- **TASK STATEMENT**:
Gather the lines below that include the string "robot", copying each in full.

- **DATA SUPPLIED**:
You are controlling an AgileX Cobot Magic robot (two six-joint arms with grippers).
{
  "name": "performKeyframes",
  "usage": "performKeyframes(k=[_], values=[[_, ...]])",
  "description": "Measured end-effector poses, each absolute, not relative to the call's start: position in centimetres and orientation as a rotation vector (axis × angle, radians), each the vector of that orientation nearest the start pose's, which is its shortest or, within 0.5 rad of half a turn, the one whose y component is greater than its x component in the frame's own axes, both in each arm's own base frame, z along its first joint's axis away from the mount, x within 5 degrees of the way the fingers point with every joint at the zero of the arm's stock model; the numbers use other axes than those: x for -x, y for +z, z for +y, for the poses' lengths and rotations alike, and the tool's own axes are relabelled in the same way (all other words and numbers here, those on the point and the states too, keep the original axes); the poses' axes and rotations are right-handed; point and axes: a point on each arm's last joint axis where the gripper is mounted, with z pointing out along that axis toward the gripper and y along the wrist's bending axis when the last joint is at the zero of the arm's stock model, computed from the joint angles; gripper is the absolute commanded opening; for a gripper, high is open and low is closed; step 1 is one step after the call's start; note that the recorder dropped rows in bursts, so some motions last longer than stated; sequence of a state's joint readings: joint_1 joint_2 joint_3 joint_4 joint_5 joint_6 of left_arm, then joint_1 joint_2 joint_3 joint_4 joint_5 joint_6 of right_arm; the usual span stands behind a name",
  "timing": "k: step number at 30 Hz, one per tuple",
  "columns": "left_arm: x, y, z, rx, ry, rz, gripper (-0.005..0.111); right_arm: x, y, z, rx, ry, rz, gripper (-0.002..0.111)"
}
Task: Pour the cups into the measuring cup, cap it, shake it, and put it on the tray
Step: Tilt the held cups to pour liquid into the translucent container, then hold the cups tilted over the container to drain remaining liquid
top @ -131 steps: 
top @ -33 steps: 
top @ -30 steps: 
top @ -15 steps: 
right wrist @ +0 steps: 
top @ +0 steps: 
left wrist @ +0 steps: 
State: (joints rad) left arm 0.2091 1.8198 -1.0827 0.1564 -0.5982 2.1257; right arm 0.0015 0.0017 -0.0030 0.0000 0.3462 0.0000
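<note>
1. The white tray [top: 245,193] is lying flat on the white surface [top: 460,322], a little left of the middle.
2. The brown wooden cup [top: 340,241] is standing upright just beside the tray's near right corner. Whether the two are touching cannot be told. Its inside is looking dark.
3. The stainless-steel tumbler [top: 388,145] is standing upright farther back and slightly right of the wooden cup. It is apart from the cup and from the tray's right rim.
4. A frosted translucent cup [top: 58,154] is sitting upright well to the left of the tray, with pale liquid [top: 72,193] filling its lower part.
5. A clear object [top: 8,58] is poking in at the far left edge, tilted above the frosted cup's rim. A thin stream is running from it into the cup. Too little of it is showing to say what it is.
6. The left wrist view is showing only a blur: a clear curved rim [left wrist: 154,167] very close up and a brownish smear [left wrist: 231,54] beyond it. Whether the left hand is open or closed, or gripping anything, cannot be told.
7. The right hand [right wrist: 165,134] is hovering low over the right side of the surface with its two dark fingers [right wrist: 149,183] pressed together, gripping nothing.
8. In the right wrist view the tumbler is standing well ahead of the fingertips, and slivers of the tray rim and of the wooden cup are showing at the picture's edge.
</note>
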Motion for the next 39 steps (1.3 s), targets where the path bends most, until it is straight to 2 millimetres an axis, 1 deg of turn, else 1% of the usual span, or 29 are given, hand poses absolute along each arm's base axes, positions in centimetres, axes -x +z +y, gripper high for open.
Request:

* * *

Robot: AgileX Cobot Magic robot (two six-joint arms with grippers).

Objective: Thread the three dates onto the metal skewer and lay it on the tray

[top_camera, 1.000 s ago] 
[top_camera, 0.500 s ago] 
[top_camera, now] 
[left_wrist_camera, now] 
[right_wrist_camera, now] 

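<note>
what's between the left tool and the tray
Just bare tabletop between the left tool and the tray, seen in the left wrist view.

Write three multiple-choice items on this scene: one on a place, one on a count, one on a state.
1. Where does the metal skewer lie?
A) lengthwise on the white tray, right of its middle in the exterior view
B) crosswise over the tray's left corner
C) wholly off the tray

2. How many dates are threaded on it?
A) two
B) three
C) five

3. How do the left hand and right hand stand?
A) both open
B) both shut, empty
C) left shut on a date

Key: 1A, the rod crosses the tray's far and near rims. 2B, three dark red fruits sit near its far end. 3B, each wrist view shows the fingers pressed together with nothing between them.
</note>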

- **ANSWER SPACE**:
You are controlling an AgileX Cobot Magic robot (two six-joint arms with grippers).
Robot: AgileX Cobot Magic robot (two six-joint arms with grippers).

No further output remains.